Çalışma odasının penceresinin altında bir çiçek tarhı uzanıyordu ve ona doğru yaklaşırken hepimiz, şaşkınlıktan ufak bir çığlık attık. Çiçekler çiğnenmişti ve yumuşak toprağın üstü ayak izleriyle doluydu. Garip bir şekilde uzun parmakları olan, büyük bir erkek ayağının izleriydi. Holmes çimenlerin ve yaprakların arasında, yaralı bir kuşu arayan av köpeği misali dolanıp durdu. Sonra memnun bir ifadeyle öne eğilip yerden küçük, pirinç bir silindir aldı.

“Tam düşündüğüm gibi!” dedi, “Tabancanın bir ejektörü varmış, üçüncü kovan da burada. Sanıyorum Müfettiş Martin, davamızın sonuna epey yaklaştık.”

Holmes’un araştırmalarında hızlı ve zekice ilerlemesi karşısında, kasaba müfettişinin yüzü çok yoğun bir şaşkınlık ifadesine büründü. İlk başta kendi pozisyonunu düşünüp tavır takınmıştı; ancak şimdi hayranlıkla dolup taşıyor ve Holmes’un söylediklerini harfi harfine yerine getirmeye çalışıyordu.
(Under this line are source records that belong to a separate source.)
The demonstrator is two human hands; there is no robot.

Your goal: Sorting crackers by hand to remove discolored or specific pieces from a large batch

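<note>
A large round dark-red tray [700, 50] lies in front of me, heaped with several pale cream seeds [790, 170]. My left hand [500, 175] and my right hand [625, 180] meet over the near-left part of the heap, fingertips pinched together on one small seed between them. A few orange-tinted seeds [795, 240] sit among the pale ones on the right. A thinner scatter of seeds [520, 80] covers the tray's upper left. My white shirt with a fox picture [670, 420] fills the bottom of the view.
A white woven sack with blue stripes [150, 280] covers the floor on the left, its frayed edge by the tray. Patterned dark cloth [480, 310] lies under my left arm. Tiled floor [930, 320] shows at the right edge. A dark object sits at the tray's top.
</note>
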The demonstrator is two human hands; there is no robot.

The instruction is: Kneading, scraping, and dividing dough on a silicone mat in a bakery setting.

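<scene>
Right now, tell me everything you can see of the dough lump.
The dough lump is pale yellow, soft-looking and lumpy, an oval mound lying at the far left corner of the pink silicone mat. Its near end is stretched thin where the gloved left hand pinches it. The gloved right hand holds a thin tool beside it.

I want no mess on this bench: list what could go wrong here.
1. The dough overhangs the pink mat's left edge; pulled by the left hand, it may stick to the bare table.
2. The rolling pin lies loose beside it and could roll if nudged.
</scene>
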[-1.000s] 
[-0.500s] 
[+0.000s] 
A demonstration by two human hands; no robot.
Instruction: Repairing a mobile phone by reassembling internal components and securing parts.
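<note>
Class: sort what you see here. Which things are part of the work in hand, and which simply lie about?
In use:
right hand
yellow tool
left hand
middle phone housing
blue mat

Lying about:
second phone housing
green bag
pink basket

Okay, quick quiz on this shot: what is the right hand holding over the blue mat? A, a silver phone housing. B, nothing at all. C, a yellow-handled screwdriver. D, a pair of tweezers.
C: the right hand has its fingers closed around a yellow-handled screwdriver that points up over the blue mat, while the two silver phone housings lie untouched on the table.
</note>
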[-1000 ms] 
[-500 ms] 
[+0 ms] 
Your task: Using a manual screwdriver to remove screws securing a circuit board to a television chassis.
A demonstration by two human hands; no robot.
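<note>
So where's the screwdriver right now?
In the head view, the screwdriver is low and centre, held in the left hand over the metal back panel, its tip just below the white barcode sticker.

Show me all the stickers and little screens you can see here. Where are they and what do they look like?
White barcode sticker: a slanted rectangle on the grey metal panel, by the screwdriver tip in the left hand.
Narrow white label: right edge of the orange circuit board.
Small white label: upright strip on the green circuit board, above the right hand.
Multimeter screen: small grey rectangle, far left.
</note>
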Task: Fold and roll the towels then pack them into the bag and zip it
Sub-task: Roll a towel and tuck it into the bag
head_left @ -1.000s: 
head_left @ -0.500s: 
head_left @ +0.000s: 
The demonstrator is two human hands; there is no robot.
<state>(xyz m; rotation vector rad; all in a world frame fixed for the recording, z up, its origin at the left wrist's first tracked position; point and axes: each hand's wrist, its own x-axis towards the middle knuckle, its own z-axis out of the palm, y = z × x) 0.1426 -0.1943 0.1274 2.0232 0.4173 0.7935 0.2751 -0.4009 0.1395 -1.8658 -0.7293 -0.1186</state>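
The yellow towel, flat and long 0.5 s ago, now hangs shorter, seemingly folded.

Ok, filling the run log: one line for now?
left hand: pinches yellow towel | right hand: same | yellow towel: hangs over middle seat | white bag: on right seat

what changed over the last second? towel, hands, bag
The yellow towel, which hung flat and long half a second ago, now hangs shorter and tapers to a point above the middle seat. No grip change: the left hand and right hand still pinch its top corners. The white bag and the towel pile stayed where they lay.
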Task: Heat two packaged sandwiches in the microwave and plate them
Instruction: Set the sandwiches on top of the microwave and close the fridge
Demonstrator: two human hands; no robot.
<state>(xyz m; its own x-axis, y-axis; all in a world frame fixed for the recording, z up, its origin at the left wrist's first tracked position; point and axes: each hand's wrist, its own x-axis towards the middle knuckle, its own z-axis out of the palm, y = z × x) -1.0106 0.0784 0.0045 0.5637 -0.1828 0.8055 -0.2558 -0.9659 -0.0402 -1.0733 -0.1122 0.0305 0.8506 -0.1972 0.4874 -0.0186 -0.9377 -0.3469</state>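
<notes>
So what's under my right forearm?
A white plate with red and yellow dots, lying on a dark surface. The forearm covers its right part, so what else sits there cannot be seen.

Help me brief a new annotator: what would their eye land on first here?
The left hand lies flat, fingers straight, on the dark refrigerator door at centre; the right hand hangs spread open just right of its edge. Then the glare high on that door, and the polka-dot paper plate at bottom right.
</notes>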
“Kimden şüpheleniyorsunuz?” diye sordu.

“Bunu sonra konuşuruz. Bu davanın birkaç noktasını henüz size açıklayamayacağım. Bu nedenle artık kendim devam etmeliyim ve meseleyi aydınlığa kavuşturmalıyım.”

“Nasıl isterseniz Bay Holmes, yeter ki adamımızı yakalayabilelim.”

“Gizem yaratmak niyetinde değilim ama harekete geçmemiz gereken bir anda uzun ve karmaşık açıklamalara girmem imkânsız. Bu meselenin bütün ipuçları şu an elimdedir. Bayan tekrar bilincine kavuşmasa bile dün geceki olayların ayrıntılarına inip parça parça inceleyerek adaletin yerini bulmasını sağlayabiliriz. Şimdi, ilk olarak bu civarda ‘Elrige’s’ adında bir hanın bulunup bulunmadığını öğrenmek istiyorum.”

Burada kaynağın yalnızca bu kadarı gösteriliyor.